Остановиться, встать на берегу Непрядвы и подышать головокружительным воздухом Древней Руси. У нас в Выселках Красивая Меча течёт – это с чего Дон начинается. В Лебедяни он на вид – типа московской Яузы. Дохленький и мутный.

Ну да, я же о кровати… Володя Фомин служил пожарным. Настоящим, не современным МЧС-ником. Имел награды. Не как Шойгу – за нерусскую фамилию или родственные с ВВПутом связи, а за реальное спасение людей. А жилплощадь на четверых, блядь – маловата. Вот он и притащил для дочек из части армейскую пружинную двухэтажную кровать.

Я, как увидел (пацаном ещё был) – обзавидовался. Сразу к Таньке: давай меняться – я тебе руку и сердце, а ты мне место на верхней полке. Всё перепуталось в голове подростка. А с Ольгой у нас детская любовь была. Та, которая до гробовой доски, сопливых слёз и «сам дурак» … но, как сказать?.. Чуть позже. Мексиканский сериал.

Я потом и в армии на «срочке» два года наверху проспал. Сослуживцы мне: «ты же "дед" уже. Какого хрена наверх лазаешь? Положи туда вместо себя "молодого", а то неуставщину нашу позоришь». Идите вы в жопу! Не понимаете вы, что такое детские мечты.

Ольга. Она приезжала в гости к нам уже в Ясенево. Красивая, длинноногая фотомодель (кстати, реально фотомоделью работала). А я был женат уже. Первый раз. Мы стояли на балконе, смотрели на неверное отражение луны в пруду. Я ностальгически курил, она снисходительно вздыхала.

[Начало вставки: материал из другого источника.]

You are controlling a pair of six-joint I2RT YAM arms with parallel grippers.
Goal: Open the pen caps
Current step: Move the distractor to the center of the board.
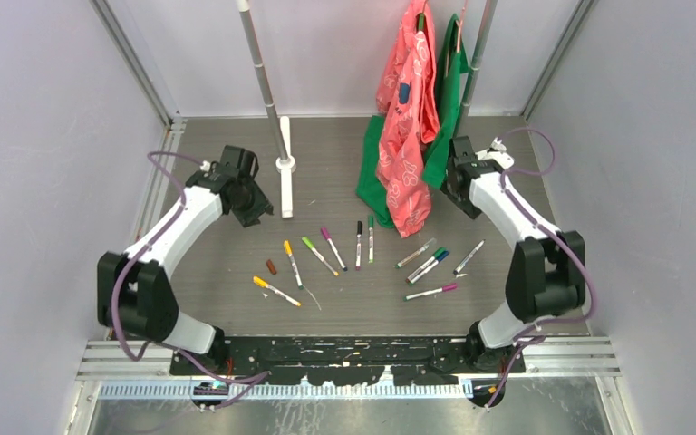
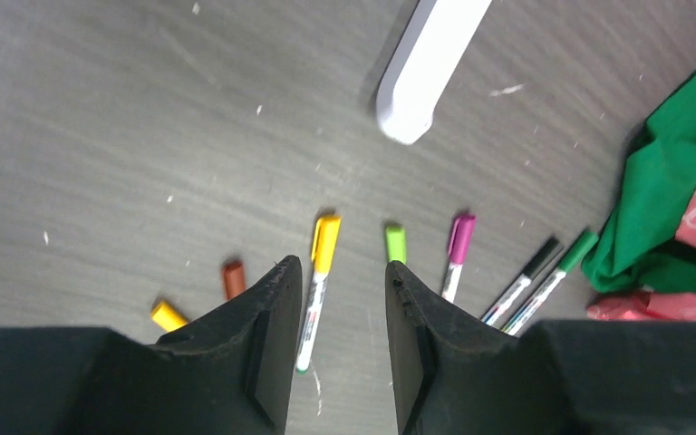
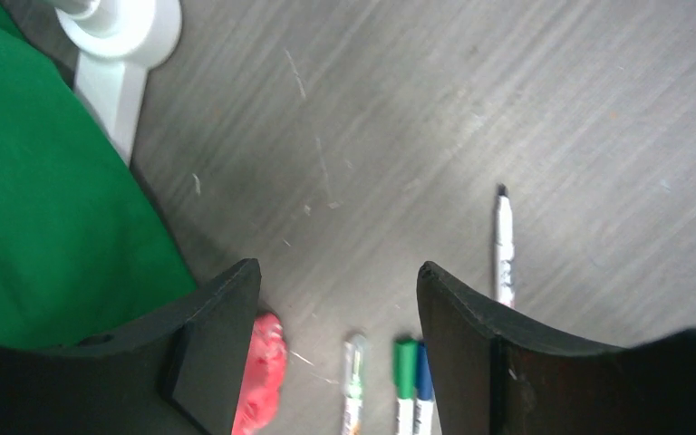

Сейчас. Я купил такую кровать. Они теперь деревянные, красивые и удобные. Купил для своих детей. Не потому, что в квартире места мало, а потому…

Вы знаете… Редко, но бывает. Когда мои разъедутся отдыхать, по делам ли – не важно, а я остаюсь в квартире один… Я сплю не на своей «тахте», я залезаю на верхнюю полку.